The leader of the Left Party parliamentary group, Amira Mohamed Ali, echoed this narrative. She stated, “Of course, in all this, we must not forget that the price explosion was caused by the Russian war of aggression against Ukraine. This war of aggression cannot be accepted; one had to react to it. We as a Left Party support the sanctions against Putin’s power apparatus, against the powerful oligarchs, against the Russian arms industry.”

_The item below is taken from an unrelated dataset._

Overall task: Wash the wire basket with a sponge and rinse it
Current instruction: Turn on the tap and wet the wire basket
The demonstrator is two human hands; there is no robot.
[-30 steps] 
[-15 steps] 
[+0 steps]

In fact, the NATO powers systematically provoked the Russian invasion of Ukraine. It was the reactionary response of the right-wing, nationalist Putin regime to Russia’s military encirclement. In 2014, Washington and Berlin installed a puppet regime in Kyiv by means of a coup. Since then, they have vastly rearmed the country and crossed every security red line the Kremlin has drawn. Now, they are trying to engage Russia in a war of attrition with tens of thousands of deaths on both sides, hoping to defeat the country militarily and bring its vast resources under their control.

There was no serious opposition to this madness in the Bundestag. When criticism of the government was voiced, it usually came from the right. The leader of the Christian Democrat (CDU/CSU) parliamentary group, Friedrich Merz, called on the government to increase spending on the Bundeswehr even further and supply even more German weapons to Ukraine. Merz quoted right-wing professor Herfried Münkler; “The only way to the negotiating table is through military successes in Ukraine.”

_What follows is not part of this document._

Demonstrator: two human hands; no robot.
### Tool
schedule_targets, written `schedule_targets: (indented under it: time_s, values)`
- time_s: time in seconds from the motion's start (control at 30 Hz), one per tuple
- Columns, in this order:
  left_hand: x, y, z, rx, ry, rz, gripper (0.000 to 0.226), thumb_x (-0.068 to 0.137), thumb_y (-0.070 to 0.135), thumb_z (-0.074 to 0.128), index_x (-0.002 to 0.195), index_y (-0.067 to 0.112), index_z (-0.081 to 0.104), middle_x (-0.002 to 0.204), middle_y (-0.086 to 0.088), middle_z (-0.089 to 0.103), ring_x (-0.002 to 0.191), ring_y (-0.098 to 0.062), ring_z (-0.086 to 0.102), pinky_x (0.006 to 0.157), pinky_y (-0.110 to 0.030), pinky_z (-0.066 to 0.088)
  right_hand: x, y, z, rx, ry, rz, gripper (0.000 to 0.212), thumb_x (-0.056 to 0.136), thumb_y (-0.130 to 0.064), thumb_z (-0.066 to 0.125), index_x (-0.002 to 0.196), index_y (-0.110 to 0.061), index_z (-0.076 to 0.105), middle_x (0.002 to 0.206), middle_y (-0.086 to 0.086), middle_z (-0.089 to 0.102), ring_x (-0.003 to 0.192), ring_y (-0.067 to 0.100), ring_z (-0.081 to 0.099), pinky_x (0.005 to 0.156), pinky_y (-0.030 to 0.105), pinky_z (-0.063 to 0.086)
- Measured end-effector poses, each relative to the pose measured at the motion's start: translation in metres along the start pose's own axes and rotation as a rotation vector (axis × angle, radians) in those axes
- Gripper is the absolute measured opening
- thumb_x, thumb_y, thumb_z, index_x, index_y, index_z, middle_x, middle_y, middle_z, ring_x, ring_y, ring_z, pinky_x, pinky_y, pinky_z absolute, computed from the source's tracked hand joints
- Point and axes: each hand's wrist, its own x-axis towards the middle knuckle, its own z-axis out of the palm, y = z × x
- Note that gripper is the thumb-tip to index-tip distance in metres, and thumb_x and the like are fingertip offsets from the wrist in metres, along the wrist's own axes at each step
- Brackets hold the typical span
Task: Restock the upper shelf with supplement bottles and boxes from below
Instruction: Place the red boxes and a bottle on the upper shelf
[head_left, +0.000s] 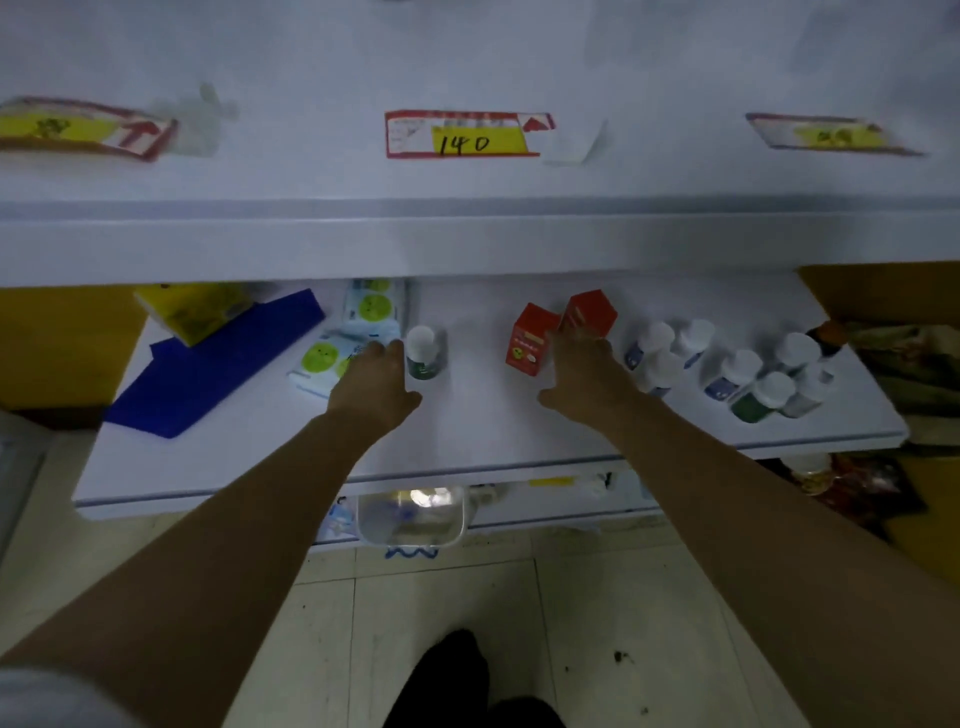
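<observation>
The white lower shelf (467, 431) carries two red boxes (527, 340) (592, 312) at its middle. A green-labelled bottle with a white cap (423, 353) stands to their left. Several white-capped bottles (737, 371) are clustered at the right. My left hand (376, 382) reaches in with fingers spread, its fingertips just left of the single bottle and over the wipe packs. My right hand (582, 371) is stretched out with the thumb apart, and its fingertips reach the base of the right red box. The upper shelf (467, 244) spans the top and shows price tags (462, 134).
Wipe packs with green circles (353, 338), a blue cloth (218, 364) and a yellow pack (192, 309) lie on the left of the lower shelf. A clear plastic tub (410, 514) sits below its front edge. Yellow cartons (883, 291) flank the shelf. My foot (452, 675) is on the tiled floor.
</observation>
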Motion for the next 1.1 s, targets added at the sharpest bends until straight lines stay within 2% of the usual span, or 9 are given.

The right-wing extremists of the Alternative for Germany (AfD) and sections of the Left Party spoke out against arms deliveries to Ukraine and sanctions against Russia—but did so from a nationalist and militarist standpoint. For example, the director of the AfD parliamentary group, Michael Espendiller, criticized the fact that the absence of Russian energy supplies made it more difficult to rearm the Bundeswehr.

The rejection of militarism by large parts of the population, which is deeply rooted following the horrors of two world wars and the Holocaust, found no or only a distorted expression in the Bundestag.

Foreign Minister Annalena Baerbock (Greens) spent a considerable amount of her speaking time defending herself against criticism of her statement that she would intensify the confrontation with Russia “no matter what my German voters think.” A video of the remark had gone viral on social media and was met with fierce outrage.

Baerbock claimed, on the one hand, that the video had been edited to distort its meaning, while at the same time accusing everyone who had shared and criticized it of participating in Russian warfare and endangering cohesion in Germany. She placed herself in the tradition of German militarism, which has always declared opponents of war to be “fouling the nest” and “traitors to the fatherland.”

In fact, the uncut video, as well as Baerbock’s appearance in the Bundestag, prove her willingness to recklessly disregard the opinion of voters, the majority of whose views range from skeptical to opposition to the war and who reject the increase in arms spending.

The entire budget debate reveals the ruthlessness with which all the establishment parties are pushing the war course and are banging the drum for a frontal attack on the working class. There is enormous opposition to this in workplaces, at the job centres and at the universities, but this opposition needs an international and socialist perspective in order to oppose the all-party coalition.

The Sozialistische Gleichheitspartei (SGP, Socialist Equality Party) calls for building rank-and-file action committees to take the fight against wage theft, social cuts, layoffs, and war into their own hands, independent of the capitalist parties and the trade unions, and to unite in the International Workers Alliance of Rank-and-File Committees.